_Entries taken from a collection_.
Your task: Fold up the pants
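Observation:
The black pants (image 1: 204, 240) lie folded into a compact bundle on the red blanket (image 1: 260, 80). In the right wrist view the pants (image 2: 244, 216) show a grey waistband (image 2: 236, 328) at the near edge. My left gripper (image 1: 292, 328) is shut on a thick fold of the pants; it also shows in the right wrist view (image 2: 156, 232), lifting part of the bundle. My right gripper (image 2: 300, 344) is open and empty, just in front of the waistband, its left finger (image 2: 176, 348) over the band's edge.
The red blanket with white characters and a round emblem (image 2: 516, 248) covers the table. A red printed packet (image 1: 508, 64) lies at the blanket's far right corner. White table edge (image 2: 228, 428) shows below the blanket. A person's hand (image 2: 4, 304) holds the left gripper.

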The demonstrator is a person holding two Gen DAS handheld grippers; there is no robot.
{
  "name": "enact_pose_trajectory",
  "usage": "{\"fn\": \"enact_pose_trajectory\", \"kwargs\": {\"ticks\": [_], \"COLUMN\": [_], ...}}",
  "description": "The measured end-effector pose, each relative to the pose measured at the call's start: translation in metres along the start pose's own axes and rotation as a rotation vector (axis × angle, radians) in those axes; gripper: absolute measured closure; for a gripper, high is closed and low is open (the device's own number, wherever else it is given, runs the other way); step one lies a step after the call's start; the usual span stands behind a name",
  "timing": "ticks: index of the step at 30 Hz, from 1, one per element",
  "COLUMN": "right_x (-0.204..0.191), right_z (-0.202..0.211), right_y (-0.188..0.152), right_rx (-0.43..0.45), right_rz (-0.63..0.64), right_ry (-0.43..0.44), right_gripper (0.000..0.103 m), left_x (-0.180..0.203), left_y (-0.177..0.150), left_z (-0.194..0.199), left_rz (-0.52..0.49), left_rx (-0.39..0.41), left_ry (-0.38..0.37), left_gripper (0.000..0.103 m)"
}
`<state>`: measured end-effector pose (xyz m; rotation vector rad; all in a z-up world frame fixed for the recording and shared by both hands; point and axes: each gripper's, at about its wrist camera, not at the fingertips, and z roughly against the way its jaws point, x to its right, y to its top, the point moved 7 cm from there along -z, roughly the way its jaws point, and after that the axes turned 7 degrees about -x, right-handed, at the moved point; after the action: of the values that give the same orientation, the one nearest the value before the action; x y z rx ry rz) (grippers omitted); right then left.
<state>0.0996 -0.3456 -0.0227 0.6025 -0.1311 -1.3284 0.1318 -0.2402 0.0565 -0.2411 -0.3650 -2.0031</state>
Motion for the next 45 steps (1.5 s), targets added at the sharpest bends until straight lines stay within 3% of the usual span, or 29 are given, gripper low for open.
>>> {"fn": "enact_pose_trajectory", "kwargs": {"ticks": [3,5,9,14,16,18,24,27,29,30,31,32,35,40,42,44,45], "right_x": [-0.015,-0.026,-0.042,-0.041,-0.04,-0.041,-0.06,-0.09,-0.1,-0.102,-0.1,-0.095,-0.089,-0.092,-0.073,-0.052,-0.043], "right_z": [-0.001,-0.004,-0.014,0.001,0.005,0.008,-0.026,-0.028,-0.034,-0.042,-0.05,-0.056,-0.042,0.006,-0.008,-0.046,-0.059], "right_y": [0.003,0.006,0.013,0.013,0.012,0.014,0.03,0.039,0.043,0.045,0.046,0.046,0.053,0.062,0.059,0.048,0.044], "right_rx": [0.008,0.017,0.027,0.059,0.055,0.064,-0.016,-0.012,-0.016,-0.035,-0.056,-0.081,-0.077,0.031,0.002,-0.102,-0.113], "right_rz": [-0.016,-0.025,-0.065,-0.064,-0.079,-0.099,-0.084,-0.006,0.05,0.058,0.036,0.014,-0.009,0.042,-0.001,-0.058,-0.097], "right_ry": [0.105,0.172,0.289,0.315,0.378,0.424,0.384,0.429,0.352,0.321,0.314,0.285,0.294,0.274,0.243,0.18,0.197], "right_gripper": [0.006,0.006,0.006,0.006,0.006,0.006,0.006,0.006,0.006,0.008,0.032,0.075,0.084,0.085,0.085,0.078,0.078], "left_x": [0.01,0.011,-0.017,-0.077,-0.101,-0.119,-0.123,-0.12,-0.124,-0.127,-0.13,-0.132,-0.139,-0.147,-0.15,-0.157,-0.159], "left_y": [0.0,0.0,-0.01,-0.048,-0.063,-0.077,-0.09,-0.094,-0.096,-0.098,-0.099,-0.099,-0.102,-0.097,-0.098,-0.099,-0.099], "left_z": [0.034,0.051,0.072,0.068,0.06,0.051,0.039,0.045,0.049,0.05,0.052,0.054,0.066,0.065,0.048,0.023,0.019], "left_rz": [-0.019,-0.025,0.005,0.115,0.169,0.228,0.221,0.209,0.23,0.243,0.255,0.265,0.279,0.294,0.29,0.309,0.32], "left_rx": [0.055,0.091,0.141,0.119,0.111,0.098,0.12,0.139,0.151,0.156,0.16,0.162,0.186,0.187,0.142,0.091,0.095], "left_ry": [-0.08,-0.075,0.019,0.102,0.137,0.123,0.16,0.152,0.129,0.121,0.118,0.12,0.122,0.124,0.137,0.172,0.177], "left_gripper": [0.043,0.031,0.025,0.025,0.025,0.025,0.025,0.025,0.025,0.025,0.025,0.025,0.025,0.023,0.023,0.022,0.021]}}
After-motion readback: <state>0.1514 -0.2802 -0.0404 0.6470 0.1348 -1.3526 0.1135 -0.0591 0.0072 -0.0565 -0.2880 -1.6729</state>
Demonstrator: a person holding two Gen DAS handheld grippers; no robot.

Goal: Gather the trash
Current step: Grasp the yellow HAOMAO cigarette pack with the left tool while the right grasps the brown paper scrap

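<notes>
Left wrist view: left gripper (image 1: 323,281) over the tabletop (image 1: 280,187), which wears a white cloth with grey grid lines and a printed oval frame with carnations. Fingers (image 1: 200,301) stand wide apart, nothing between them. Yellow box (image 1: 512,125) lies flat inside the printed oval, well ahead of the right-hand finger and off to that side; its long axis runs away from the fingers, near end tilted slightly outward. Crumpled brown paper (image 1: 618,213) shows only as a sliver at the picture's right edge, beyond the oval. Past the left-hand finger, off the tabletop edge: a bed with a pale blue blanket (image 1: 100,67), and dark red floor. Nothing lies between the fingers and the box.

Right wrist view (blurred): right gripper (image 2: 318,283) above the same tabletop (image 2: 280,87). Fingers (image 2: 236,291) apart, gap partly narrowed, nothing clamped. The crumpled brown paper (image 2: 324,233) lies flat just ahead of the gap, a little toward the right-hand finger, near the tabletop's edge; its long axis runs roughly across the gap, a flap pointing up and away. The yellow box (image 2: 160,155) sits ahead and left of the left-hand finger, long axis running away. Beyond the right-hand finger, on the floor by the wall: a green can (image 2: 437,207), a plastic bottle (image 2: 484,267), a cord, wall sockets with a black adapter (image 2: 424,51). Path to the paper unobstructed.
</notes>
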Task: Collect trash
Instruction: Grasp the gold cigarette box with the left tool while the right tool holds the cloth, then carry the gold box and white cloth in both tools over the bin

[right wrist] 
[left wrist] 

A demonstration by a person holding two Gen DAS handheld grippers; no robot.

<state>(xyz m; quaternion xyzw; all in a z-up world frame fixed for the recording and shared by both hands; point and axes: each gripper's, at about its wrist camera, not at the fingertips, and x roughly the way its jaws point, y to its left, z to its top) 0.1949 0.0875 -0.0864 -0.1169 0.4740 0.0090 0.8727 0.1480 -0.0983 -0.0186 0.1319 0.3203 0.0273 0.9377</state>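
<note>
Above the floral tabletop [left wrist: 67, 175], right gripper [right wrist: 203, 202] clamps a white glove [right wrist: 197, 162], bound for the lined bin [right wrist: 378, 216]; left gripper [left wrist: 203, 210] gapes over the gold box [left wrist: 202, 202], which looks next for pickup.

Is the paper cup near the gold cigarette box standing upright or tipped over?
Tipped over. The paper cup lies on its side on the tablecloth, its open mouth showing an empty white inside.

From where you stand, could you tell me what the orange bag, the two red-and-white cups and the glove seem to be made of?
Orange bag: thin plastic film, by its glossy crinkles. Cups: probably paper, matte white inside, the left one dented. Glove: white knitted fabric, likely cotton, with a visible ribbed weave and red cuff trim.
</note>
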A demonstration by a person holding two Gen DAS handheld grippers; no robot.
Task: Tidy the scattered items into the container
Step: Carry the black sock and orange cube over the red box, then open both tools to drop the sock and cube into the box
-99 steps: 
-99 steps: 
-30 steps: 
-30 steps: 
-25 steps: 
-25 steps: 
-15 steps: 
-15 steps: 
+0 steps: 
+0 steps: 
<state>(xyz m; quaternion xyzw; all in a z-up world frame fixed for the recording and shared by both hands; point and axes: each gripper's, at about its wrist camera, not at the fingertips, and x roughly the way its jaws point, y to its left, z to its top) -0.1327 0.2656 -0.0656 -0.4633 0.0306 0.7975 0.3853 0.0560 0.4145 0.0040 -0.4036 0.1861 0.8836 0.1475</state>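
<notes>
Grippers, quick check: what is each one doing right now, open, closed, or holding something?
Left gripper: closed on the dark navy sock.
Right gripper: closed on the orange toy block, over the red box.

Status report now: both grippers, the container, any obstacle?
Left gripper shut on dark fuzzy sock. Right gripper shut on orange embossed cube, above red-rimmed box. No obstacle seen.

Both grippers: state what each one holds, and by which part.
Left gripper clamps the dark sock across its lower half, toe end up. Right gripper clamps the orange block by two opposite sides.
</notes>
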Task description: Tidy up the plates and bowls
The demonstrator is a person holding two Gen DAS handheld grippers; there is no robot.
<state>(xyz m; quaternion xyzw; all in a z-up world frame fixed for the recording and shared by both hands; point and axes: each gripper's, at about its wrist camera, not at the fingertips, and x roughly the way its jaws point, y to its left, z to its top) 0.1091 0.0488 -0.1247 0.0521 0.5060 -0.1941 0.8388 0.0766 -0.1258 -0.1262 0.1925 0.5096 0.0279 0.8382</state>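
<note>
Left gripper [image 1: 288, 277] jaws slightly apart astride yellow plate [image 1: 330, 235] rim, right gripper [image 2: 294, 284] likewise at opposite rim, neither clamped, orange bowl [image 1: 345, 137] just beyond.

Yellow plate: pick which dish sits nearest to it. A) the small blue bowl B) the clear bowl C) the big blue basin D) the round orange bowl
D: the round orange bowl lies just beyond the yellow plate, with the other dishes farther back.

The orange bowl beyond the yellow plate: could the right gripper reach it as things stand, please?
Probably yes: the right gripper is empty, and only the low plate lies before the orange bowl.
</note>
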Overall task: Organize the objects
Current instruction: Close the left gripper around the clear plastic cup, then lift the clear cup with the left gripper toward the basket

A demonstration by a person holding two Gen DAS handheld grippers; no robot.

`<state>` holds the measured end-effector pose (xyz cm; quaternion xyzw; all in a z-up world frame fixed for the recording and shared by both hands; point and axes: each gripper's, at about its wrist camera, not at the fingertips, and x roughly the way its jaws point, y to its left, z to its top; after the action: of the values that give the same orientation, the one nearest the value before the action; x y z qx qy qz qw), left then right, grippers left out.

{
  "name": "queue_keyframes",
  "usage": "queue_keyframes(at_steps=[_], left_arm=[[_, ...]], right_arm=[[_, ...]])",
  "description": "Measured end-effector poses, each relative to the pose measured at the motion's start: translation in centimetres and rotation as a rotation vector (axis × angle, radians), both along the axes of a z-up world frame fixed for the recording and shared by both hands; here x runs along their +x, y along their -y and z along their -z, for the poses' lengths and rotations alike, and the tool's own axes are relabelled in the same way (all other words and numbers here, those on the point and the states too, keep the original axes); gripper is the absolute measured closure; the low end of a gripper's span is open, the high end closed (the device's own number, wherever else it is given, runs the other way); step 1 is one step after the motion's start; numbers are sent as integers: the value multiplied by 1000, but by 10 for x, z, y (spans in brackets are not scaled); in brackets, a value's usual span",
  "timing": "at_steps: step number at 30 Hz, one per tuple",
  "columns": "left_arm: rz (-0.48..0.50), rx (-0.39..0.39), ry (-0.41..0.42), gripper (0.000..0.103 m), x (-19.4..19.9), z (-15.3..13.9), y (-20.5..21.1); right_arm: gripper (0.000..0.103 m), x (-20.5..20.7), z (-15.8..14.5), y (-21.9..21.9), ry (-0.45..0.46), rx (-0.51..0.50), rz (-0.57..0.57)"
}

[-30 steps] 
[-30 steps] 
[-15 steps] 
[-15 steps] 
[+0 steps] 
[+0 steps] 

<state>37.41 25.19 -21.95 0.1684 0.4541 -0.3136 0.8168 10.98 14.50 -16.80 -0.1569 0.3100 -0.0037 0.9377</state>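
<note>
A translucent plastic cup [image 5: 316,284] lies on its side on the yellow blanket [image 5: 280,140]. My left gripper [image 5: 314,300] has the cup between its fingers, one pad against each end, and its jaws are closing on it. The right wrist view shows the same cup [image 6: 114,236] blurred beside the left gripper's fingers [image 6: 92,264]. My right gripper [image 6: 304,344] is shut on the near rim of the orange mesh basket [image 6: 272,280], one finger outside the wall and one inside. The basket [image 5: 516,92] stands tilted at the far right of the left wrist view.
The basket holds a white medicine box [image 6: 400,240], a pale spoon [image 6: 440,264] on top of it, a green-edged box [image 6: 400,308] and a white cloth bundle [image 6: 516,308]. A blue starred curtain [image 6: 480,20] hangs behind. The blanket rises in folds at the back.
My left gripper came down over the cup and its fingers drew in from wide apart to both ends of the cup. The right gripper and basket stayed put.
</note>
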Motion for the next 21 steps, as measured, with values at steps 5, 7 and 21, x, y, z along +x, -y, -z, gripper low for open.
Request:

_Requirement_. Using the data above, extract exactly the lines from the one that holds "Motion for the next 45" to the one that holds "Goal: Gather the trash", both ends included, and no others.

_Response to the exercise_.
Motion for the next 45 steps (1.5 s), targets added at the sharpest bends until straight lines stay within 3% of the usual span, or 29 are given, gripper low for open.
>>> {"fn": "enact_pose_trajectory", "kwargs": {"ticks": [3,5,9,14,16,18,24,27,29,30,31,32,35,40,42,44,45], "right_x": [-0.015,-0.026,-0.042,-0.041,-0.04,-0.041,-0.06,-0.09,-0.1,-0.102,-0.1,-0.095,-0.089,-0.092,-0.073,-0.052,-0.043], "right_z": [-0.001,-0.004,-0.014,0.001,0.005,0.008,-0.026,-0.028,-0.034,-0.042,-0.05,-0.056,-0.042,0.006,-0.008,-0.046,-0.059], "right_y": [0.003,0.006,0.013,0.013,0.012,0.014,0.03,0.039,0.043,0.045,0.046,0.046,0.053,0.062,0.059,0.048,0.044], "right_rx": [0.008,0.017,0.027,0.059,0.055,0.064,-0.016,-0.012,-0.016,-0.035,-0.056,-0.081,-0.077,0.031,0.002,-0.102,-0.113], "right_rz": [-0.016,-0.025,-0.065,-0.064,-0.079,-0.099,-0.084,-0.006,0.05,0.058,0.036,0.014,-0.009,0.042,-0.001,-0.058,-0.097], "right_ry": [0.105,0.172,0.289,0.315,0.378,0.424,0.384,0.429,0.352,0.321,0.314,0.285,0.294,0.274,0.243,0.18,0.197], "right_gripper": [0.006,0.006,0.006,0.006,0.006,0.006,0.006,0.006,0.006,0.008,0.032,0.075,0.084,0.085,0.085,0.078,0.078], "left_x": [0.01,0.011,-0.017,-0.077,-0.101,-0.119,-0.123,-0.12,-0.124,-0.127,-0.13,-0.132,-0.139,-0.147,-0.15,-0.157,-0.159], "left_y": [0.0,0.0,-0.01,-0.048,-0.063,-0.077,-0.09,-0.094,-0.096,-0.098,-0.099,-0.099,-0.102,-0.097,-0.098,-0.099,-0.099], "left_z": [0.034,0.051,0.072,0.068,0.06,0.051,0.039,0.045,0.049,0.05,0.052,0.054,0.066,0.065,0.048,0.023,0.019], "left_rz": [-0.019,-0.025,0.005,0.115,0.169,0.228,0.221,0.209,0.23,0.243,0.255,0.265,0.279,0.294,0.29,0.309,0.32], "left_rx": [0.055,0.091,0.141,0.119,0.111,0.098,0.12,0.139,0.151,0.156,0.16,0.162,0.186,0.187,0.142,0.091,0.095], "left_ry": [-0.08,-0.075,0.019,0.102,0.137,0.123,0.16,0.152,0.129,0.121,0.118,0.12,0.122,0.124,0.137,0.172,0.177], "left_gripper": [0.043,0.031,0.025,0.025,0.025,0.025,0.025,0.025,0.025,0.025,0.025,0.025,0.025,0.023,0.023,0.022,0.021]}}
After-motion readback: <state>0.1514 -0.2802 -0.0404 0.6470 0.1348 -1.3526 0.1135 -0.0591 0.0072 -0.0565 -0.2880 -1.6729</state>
Demonstrator: a person holding two Gen DAS handheld grippers; no robot.

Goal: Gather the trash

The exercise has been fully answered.